Which brings me to another question: should we put the adjustable single pin sight on his outdoor setup and move to a single fixed for indoors? Do kids his age typically shoot with scopes yet?

If I should just leave well enough alone for now and not take things too far (his mother's fear), don't be afraid to let me hear it. However, this little guy shows an amazing predilection for the sport. He won his last 3D shoot and shot half the course from the adult stakes never hitting less than an 8 out to 35 yards, and this after only doing it for 7 months. I do not want to burn him out, but he loves to shoot and I want to give him opportunities to be as successful as possible if he wants to compete. 

I was also toying with the idea of a Carter mini-evo release as he now shoots a scott caliper release and I thought the Carter may help him progress to shooting back tension. Thoughts?

Thanks for your time and help.


----------



## aread (Dec 25, 2009)

The kid obviously has some talent for the sport.

The hard part for you will be keeping it fun and interesting. 

For the stabilizers and release, find out what he wants. The stabilizer or release he shoots won't affect his future to the degree that something like his grades will, so let him decide. If he's anything like my sons at that age, he'll love it if you have an "adult" conversation with him and listen to his opinions. Let him make mistakes with his equipment without critism. 

I'd lean more to keeping it simple, but again, listen to him.
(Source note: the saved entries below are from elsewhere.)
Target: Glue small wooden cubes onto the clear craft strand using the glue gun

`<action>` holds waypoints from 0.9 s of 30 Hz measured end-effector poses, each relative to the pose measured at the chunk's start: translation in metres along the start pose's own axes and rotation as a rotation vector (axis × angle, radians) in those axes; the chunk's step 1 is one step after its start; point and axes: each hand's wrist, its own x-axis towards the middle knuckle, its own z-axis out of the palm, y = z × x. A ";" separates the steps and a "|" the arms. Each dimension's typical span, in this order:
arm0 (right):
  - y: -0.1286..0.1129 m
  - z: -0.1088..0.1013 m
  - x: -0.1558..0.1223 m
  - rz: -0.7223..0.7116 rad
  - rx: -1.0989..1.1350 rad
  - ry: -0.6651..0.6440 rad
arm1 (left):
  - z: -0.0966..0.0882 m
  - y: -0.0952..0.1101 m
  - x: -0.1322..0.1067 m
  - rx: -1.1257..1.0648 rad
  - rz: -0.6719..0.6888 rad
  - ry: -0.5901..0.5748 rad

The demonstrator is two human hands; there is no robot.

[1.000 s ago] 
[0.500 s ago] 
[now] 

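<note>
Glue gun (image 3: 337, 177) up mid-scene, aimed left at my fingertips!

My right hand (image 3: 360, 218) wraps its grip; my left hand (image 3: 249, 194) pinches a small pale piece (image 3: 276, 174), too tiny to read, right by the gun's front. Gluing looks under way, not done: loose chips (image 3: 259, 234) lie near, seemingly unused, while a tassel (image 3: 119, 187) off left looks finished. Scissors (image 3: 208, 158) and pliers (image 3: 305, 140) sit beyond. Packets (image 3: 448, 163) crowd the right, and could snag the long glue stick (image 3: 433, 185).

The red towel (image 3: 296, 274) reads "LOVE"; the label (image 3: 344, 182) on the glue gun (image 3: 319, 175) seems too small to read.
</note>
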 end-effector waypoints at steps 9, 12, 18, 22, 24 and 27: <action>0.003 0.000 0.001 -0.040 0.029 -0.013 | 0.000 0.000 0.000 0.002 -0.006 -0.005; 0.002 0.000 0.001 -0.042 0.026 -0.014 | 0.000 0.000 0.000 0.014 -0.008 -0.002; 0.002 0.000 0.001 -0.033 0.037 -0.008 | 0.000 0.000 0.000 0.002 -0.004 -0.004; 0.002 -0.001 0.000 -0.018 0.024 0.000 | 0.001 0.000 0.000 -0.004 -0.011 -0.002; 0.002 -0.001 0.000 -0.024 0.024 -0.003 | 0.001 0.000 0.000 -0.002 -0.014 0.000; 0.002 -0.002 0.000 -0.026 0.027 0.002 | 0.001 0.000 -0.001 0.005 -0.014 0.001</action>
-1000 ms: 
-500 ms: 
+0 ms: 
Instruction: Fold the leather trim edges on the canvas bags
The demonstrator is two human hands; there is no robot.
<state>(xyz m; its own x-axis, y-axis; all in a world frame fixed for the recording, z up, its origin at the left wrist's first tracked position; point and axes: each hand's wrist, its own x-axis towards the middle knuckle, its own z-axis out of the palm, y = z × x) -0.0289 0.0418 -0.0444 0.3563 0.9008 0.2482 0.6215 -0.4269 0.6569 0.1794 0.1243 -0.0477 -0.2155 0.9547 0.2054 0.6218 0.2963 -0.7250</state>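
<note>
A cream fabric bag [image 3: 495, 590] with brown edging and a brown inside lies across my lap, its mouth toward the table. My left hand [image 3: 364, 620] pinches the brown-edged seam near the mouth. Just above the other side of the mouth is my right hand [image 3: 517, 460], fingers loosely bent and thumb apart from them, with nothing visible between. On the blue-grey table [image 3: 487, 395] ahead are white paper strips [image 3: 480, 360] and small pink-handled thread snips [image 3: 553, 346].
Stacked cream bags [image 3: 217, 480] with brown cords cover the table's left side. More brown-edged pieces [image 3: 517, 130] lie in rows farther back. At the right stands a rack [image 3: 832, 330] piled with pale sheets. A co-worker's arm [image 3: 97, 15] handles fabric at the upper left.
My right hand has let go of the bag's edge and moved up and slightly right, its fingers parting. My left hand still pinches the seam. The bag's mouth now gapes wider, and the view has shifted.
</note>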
He shoots good enough that I'd take his opinions on archery over a lot of adults. 

JMHO,
Allen


----------



## Rexster32 (Jan 12, 2012)

Thanks aread. I have been working up to sitting him down for that very conversation. He is all for a longer stabilizer, so i will spring for that for him to try out. He has shown some frustration with his release (shots that wont release), so maybe I will let him try out something different (although I am not sure what considering his size). And a fixed single pin for indoors seems like an easy switch but those sights cost more than his bow! It's a good thing he has younger siblings to pass these trial and error parts to.

But the part you said about keeping it fun and interesting seems the most relevant. He is very smart, very competitive and hates losing so I have been trying to keep things light and non-judgemental. The kid wants to read my book by Bernie P.! Today I had to tell him to take the day off.


----------



## sightmaster (Jul 1, 2011)

i would reccomend the diamond razors edge 18-29'' dl 30-60 dw. i have the razors edge set at 46dw and 23'' with a limb saver stablizer and beamn ics hunter 500 and ive won 9 trophey shoots and 1 i got third and i won the stae championsips 2x i also have 2 gold meadls and a bronze.hey your son is doing great im 10 and he would prablably beat me


----------



## sightmaster (Jul 1, 2011)

i thought you were asking for a bow sorry


----------



## mike 66 (Jan 21, 2010)

VERY NICE WORK ON YOUR SONS SHOOTING, LOOKS TO ME LIKE YOUR GOING ABOUT THIS THE RIGHT WAY, YOU SEE HIS WEAKNESS...[THE RELEASE] BUILD UP THE GOOD POINTS, ADDRESS THE WEAKNESS.SLOWLY.........BUILD UP THE EGO.. KEEP HIM SHOOTING, AND ALLEN COMMENT IS RIGHT KEEP IT FUN.......AND INTERESTING......COACH MIKE FARMER


----------